> [Records contained in a dataset]:
^^^^

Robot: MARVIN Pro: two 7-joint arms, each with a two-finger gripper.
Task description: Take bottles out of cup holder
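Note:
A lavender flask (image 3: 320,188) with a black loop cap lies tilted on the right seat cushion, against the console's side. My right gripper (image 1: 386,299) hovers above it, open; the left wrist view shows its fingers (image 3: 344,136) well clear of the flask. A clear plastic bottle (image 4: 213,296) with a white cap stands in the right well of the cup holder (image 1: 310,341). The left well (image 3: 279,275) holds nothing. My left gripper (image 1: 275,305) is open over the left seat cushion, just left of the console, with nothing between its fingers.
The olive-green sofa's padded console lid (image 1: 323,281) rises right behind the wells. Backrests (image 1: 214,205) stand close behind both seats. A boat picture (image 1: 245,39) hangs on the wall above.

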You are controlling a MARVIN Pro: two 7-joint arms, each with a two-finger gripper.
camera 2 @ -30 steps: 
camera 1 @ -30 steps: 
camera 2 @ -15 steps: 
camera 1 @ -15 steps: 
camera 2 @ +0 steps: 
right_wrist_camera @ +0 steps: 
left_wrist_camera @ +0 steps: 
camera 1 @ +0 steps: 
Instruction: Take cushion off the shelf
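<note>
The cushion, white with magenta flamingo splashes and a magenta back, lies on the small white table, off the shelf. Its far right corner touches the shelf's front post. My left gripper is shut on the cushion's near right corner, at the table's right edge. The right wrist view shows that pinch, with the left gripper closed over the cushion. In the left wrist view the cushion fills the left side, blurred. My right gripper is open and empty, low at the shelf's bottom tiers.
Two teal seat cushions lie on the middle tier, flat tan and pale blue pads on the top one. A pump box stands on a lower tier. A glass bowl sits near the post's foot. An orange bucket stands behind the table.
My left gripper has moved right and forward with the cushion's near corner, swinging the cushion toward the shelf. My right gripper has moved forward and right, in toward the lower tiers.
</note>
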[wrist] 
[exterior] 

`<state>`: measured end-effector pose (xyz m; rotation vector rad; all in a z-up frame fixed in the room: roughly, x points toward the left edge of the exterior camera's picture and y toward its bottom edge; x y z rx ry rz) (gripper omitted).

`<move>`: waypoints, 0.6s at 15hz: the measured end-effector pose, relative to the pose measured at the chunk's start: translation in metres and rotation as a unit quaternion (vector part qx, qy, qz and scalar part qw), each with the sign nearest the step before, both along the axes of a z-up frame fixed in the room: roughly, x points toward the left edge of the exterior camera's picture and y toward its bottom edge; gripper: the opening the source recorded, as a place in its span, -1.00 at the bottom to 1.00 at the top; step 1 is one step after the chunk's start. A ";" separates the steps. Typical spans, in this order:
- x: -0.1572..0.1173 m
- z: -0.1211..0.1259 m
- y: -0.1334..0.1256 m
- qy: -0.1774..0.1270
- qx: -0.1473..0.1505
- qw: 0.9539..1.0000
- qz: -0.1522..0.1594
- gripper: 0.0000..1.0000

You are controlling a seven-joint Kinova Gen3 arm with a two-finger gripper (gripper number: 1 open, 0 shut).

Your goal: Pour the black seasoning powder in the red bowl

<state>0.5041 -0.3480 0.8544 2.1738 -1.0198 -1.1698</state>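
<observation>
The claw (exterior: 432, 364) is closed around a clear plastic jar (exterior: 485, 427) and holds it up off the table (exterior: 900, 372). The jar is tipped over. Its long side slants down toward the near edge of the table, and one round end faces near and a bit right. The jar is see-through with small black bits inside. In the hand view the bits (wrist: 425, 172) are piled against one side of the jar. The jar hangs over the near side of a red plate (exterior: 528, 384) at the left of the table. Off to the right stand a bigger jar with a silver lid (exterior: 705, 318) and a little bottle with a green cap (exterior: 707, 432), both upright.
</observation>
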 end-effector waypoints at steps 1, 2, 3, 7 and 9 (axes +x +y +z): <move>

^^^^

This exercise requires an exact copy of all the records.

Robot: MARVIN Pro: two 7-joint arms, each with a two-finger gripper.
Task description: Take bottles out of cup holder
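Note:
A lavender flask (image 3: 320,188) with a black loop cap lies tilted on the right seat cushion, against the console's side. My right gripper (image 1: 386,299) hovers above it, open; the left wrist view shows its fingers (image 3: 344,136) well clear of the flask. A clear plastic bottle (image 4: 213,296) with a white cap stands in the right well of the cup holder (image 1: 310,341). The left well (image 3: 279,275) holds nothing. My left gripper (image 1: 275,305) is open over the left seat cushion, just left of the console, with nothing between its fingers.
The olive-green sofa's padded console lid (image 1: 323,281) rises right behind the wells. Backrests (image 1: 214,205) stand close behind both seats. A boat picture (image 1: 245,39) hangs on the wall above.
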
You are controlling a MARVIN Pro: two 7-joint arms, each with a two-finger gripper.
camera 2 @ -30 steps: 
camera 1 @ -30 steps: 
camera 2 @ -15 steps: 
camera 1 @ -15 steps: 
camera 2 @ +0 steps: 
right_wrist_camera @ +0 steps: 
left_wrist_camera @ +0 steps: 
camera 1 @ +0 steps: 
Instruction: Take cushion off the shelf
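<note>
The cushion, white with magenta flamingo splashes and a magenta back, lies on the small white table, off the shelf. Its far right corner touches the shelf's front post. My left gripper is shut on the cushion's near right corner, at the table's right edge. The right wrist view shows that pinch, with the left gripper closed over the cushion. In the left wrist view the cushion fills the left side, blurred. My right gripper is open and empty, low at the shelf's bottom tiers.
Two teal seat cushions lie on the middle tier, flat tan and pale blue pads on the top one. A pump box stands on a lower tier. A glass bowl sits near the post's foot. An orange bucket stands behind the table.
My left gripper has moved right and forward with the cushion's near corner, swinging the cushion toward the shelf. My right gripper has moved forward and right, in toward the lower tiers.
</note>
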[wrist] 
[exterior] 

`<state>`: measured end-effector pose (xyz m; rotation vector rad; all in a z-up frame fixed in the room: roughly, x points toward the left edge of the exterior camera's picture and y toward its bottom edge; x y z rx ry rz) (gripper omitted).

`<move>`: waypoints, 0.6s at 15hz: the measured end-effector pose, relative to the pose measured at the chunk's start: translation in metres and rotation as a unit quaternion (vector part qx, qy, qz and scalar part qw), each with the sign nearest the step before, both along the axes of a z-up frame fixed in the room: roughly, x points toward the left edge of the exterior camera's picture and y toward its bottom edge; gripper: the opening the source recorded, as a place in its span, -1.00 at the bottom to 1.00 at the top; step 1 is one step after the chunk's start. A ";" separates the steps. Typical spans, in this order:
- x: -0.1572..0.1173 m
- z: -0.1211..0.1259 m
- y: -0.1334..0.1256 m
- qy: -0.1774..0.1270
- qx: -0.1473..0.1505
- qw: 0.9539..1.0000
- qz: -0.1522..0.1594
- gripper: 0.0000..1.0000

You are controlling a seven-joint Kinova Gen3 arm with a two-finger gripper (gripper number: 1 open, 0 shut).

Your goal: Pour the black seasoning powder in the red bowl

<state>0.5041 -0.3480 0.8544 2.1738 -1.0198 -1.1698</state>
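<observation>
The claw (exterior: 432, 364) is closed around a clear plastic jar (exterior: 485, 427) and holds it up off the table (exterior: 900, 372). The jar is tipped over. Its long side slants down toward the near edge of the table, and one round end faces near and a bit right. The jar is see-through with small black bits inside. In the hand view the bits (wrist: 425, 172) are piled against one side of the jar. The jar hangs over the near side of a red plate (exterior: 528, 384) at the left of the table. Off to the right stand a bigger jar with a silver lid (exterior: 705, 318) and a little bottle with a green cap (exterior: 707, 432), both upright.
</observation>
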 end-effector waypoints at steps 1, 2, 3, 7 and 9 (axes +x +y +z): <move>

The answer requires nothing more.